One exact copy of the listing, minus the images, is the required answer.

-------- GIVEN DATA

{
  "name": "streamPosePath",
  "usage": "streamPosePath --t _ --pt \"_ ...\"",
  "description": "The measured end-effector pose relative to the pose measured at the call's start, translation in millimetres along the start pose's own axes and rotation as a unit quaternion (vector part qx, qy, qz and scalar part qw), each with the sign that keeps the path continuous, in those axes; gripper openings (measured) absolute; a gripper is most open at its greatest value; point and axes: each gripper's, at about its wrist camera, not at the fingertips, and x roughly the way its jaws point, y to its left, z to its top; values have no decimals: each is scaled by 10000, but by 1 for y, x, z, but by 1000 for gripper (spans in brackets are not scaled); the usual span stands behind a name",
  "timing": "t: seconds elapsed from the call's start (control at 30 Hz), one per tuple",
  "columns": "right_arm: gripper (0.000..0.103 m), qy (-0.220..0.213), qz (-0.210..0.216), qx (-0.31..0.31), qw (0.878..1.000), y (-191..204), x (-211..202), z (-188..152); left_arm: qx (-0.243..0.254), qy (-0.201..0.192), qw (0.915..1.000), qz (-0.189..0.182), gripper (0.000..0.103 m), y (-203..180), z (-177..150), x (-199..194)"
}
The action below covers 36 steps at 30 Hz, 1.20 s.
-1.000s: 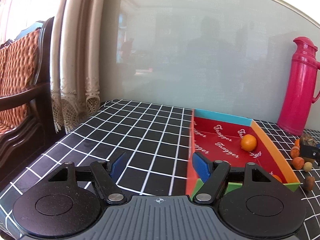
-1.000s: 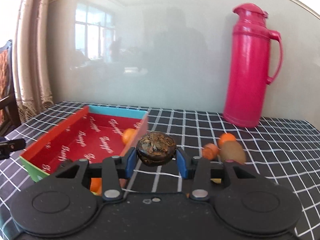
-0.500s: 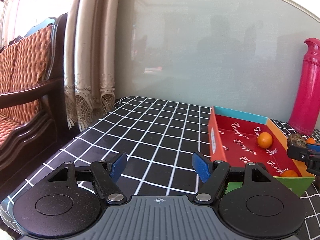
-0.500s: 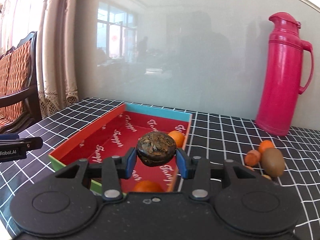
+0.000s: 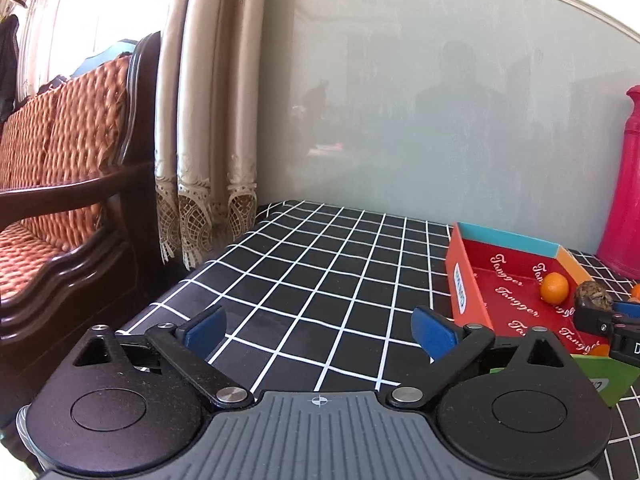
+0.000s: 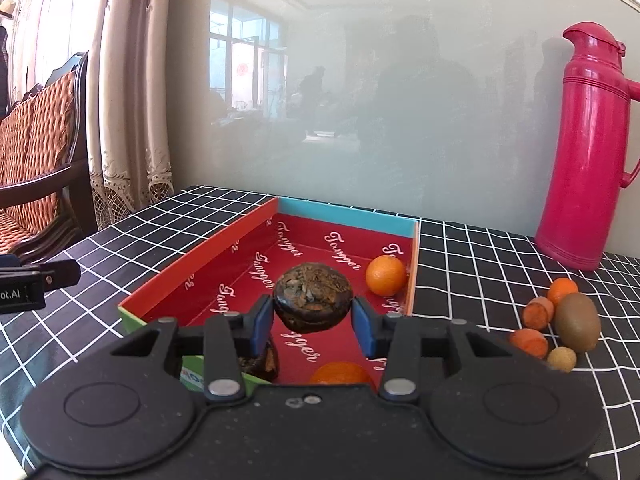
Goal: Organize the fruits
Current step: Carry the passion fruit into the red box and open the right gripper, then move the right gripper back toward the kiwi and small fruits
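Second dark fruit (image 6: 260, 362) in right view only

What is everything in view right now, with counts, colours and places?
dark wrinkled fruit: 1, brown-black, held above the box.
second dark fruit: 1, near left corner of the box, partly hidden.
oranges in box: 2, orange, one far right, one at near edge.
box: 1, red inside, blue far wall, on the table.
loose fruit: 1 brown kiwi, 3 orange pieces, 1 small tan ball, on the cloth right of the box.
thermos: 1, pink, back right.
tablecloth: black, white grid.
armchair: 1, dark wood, left.
curtain: beige, left.
left tool: open, empty.
right tool: shut on the dark fruit.
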Motion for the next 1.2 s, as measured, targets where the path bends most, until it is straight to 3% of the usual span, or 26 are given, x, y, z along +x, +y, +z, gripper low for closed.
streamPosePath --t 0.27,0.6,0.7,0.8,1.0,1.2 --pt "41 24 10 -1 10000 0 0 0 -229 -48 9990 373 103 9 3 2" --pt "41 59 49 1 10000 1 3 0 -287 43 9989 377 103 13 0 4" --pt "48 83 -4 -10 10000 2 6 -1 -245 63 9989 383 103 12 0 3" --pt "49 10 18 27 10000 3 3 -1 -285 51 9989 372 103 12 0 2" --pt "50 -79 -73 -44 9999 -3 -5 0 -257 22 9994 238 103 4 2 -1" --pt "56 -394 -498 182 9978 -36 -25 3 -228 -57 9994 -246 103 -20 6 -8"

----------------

RESPONSE AREA -
{
  "name": "streamPosePath",
  "usage": "streamPosePath --t _ --pt \"_ ...\"",
  "description": "The measured end-effector pose relative to the pose measured at the call's start, translation in millimetres along the start pose's own axes and rotation as a unit quaternion (vector part qx, qy, qz and scalar part qw), each with the sign that keeps the path continuous, in those axes; gripper openings (measured) absolute; a gripper is most open at its greatest value; point and axes: each gripper's, at about its wrist camera, not at the fingertips, and x roughly the way its jaws point, y to its left, z to its top; values have no decimals: each is scaled by 10000, but by 1 for y, x, z, but by 1000 for gripper (spans in brackets are not scaled); the usual span stands behind a name",
  "timing": "t: seconds elapsed from the call's start (control at 30 Hz), one per tuple",
  "columns": "right_arm: gripper (0.000..0.103 m), qy (-0.220..0.213), qz (-0.210..0.216), qx (-0.31..0.31), qw (0.878..1.000), y (-191..204), x (-211..202), z (-188..152); left_arm: qx (-0.243..0.254), qy (-0.201..0.192), qw (0.915..1.000), qz (-0.189..0.182), gripper (0.000..0.103 m), y (-203..180), z (-177..150), x (-199..194)"
}
The action below covers 36 steps at 30 Hz, 1.20 s.
-1.000s: 
-1.000s: 
-0.500s: 
-0.500s: 
+0.000s: 
+0.000s: 
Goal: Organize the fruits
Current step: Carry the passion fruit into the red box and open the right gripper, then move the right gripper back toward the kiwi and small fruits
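Second dark fruit (image 6: 260, 362) in right view only

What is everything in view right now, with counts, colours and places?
dark wrinkled fruit: 1, brown-black, held above the box.
second dark fruit: 1, near left corner of the box, partly hidden.
oranges in box: 2, orange, one far right, one at near edge.
box: 1, red inside, blue far wall, on the table.
loose fruit: 1 brown kiwi, 3 orange pieces, 1 small tan ball, on the cloth right of the box.
thermos: 1, pink, back right.
tablecloth: black, white grid.
armchair: 1, dark wood, left.
curtain: beige, left.
left tool: open, empty.
right tool: shut on the dark fruit.
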Motion for the next 1.2 s, as measured, targets where the path bends most, until it is straight to 3% of the usual span, or 26 are given, x, y, z along +x, +y, +z, gripper low for closed.
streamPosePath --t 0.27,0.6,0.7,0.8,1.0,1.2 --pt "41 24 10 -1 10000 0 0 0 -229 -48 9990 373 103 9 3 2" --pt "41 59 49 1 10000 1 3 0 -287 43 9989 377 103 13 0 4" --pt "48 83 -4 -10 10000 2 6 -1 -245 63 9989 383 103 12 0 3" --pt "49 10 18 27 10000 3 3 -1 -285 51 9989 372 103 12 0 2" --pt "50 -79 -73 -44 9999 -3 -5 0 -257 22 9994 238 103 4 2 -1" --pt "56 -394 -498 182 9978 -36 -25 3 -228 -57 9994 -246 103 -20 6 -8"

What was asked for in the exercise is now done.